CACHINHOS DE ÉBANO
Olhando os retratos do famoso álbum de família, como faço sempre que venho à casa de meus pais na fazenda, tento recompor pedaços de viver que se passou faz tanto tempo. O olhar passeia em todas elas e a saudade domina como o amarelo do tempo que ali se impregnou. Dessa vez, me perdi a olhar o retrato que emoldura a única lembrança de minha criancice. Cinco crianças posam ali, de frente ao alpendre do velho casarão de meus avós paternos. Naquela época ainda não éramos seis.
Depois de verificar cada rosto ali exposto (entre eles o meu) como a inspecionar se nada se perdera desde a última vez que o vira, meu olhar se prendeu à figura mais marcante daquela fotografia em preto e branco daquele álbum já tão amassado por mãos saudosas. Era a primeira da escadinha garbosa, cuja marca era os seus cabelos bem negros formando cachinhos tão perfeitos como se fossem feitos à mão. Não tinha como não se perder ali, em reflexões, naqueles anéis perfeitos e naquele olhar infantil onde uma severidade natural e meiga escondia as feições de uma criança. Eu enxergava assim aquele olhar negro e o semblante fechado que se desprendia debaixo de pálpebras de veludo: talvez se rebelara por ter que posar ali de frente a uma câmera que he exigia uma pose incompreensível para uma criança que mal completara um ano de vida. Afinal que sentido teria ficar de pé, enquanto outras pessoas instigavam-lhe um olhar ou sorriso apenas? Dela não arrancaram o sorriso; apenas o olhar fechado de quem não agradara daquela sessão. No entanto, nenhuma lágrima rolara molhando o seu belo rosto.
Segura possessivamente uma chupeta nas mãozinhas rechonchudas, como se fosse ela, naquele momento, a única âncora capaz de dar-lhe a segurança que por instantes perdera dos braços da mãe para posar para aquele retrato. Enquanto apertava a chupeta nas mãos, talvez tentasse compensar a liberdade perdida por minutos apenas, entre a escolha da pose e o clique final. Era necessário. Embora não compreendesse.

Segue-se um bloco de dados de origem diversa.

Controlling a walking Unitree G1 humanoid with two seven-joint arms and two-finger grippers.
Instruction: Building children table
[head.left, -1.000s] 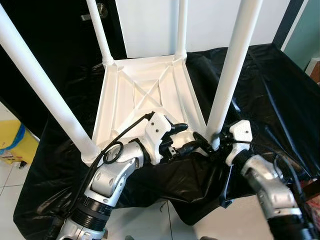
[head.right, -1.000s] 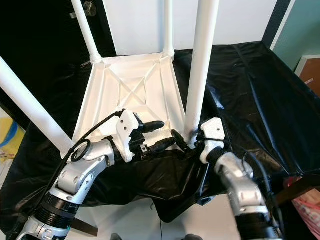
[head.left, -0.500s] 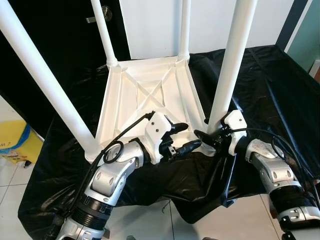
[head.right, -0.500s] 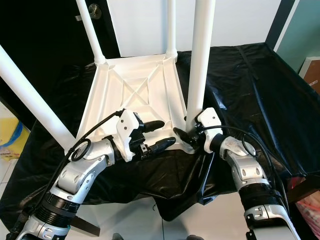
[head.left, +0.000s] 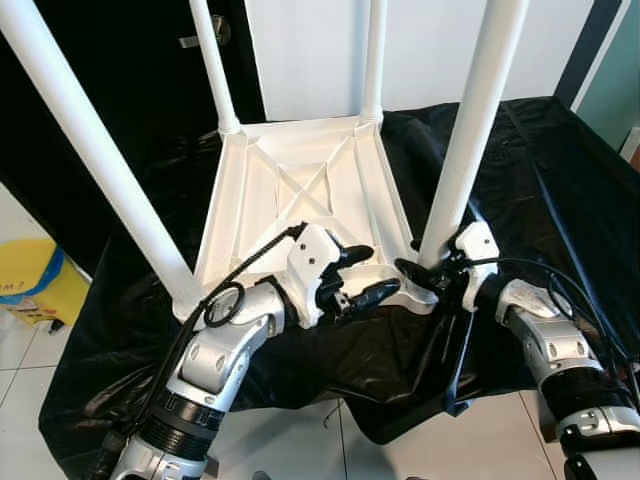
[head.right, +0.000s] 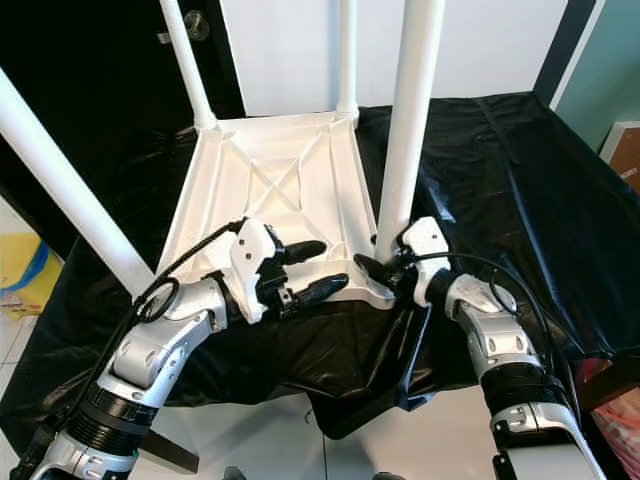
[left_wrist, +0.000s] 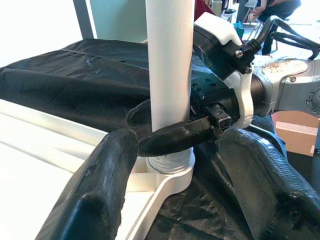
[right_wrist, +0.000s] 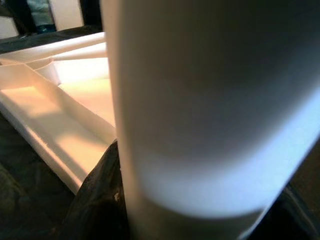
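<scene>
Covering the counter is a black plastic sheet (head.left: 540, 150), wrinkled, hanging over the near edge. On it lies the white children table (head.left: 300, 190), upside down w/ its ribbed underside facing up and an X brace across the middle. Four white legs stand up from its corners: near-left leg (head.left: 95, 150) leaning toward my left, near-right leg (head.left: 470, 130), and two far legs (head.left: 215, 65) at the back corners by the white wall. My right arm reaches in from the right; my right tool (head.right: 385, 268) is clenched around the base of the near-right leg, just above its corner socket, one black finger each side. In the right wrist view that leg (right_wrist: 210, 110) sits very close between the two fingers (right_wrist: 95, 200), table frame off to one side. My left tool (head.left: 365, 275) sits over the table's near edge, approx. mid-rim, fingers spread apart and released, gripping nothing; the lower finger lies along the rim, the upper one points toward the right corner. Left wrist view looks between my two fingers (left_wrist: 100, 185) at the near-right leg's socket (left_wrist: 170, 165) and the right tool's finger wrapped on it. Yellow object (head.left: 30, 285) on the floor tiles at far left.
</scene>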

Para que a posteridade que duvidasse, visse ali os belíssimos anéis negros que um dia emolduraram seu rosto de menina. Era ela, até então, a caçula daquela família.
Agora depois de tanto tempo, o olhar que me fez perder-se em um pedaço de papel onde se registrara uma imagem de criança, se levanta e se põe a procurar indícios dos cachinhos tão perfeitos e não vê senão um semblante de senhora. Uma jovem senhora a qual eles pertenceram. O mesmo semblante, eu diria, se estampa na sua maturidade tão bela quanto sua infância. Aquela severidade meiga... Hoje percebo que ela é natural nas feições que o tempo apenas se incumbiu de melhorar, embora ainda haja traços de menina em seus contornos perfeitos. Só não vejo mais os cachinhos de ébano que atravessaram fronteiras, expostas num retângulo, para ser admirada. Embora junto com os outros na escadinha garbosa, fora ela que impulsionara meu avô a levá-la para que todos vissem os cachinhos de ébano tão formosos.
Agora fico a imaginar como o destino traça nossos caminhos... O tempo é o senhor do destino e ele passa por todos nós. Não há como escapar. Somos seres mutantes. E a transformação brusca a que somos submetidos, atinge nosso físico, pontilha nossa alma, nossas crenças e nosso viver. Hoje, aquela menina já é mãe de três meninos. Entre eles dois adolescentes que já ousam sair do casulo tecido com tanta proteção. Os cachinhos de ébano tão perfeitos já não existem mais. Foram transformados ano após ano, numa mutação necessária ditada pelo ciclo da vida. Hoje, debaixo de onde antes eram perfeitos anéis, um cérebro inteligente trabalha sem cessar, descobrindo fórmulas para lidar com as transformações da vida; ou fórmulas para proteger aqueles que o seu ventre gerou, nesse ciclo santo designado apenas à mulher. É uma luta constante que só ela conhece e que foi capaz de mesclar até mesmo belos cachinhos de ébano. Precocemente.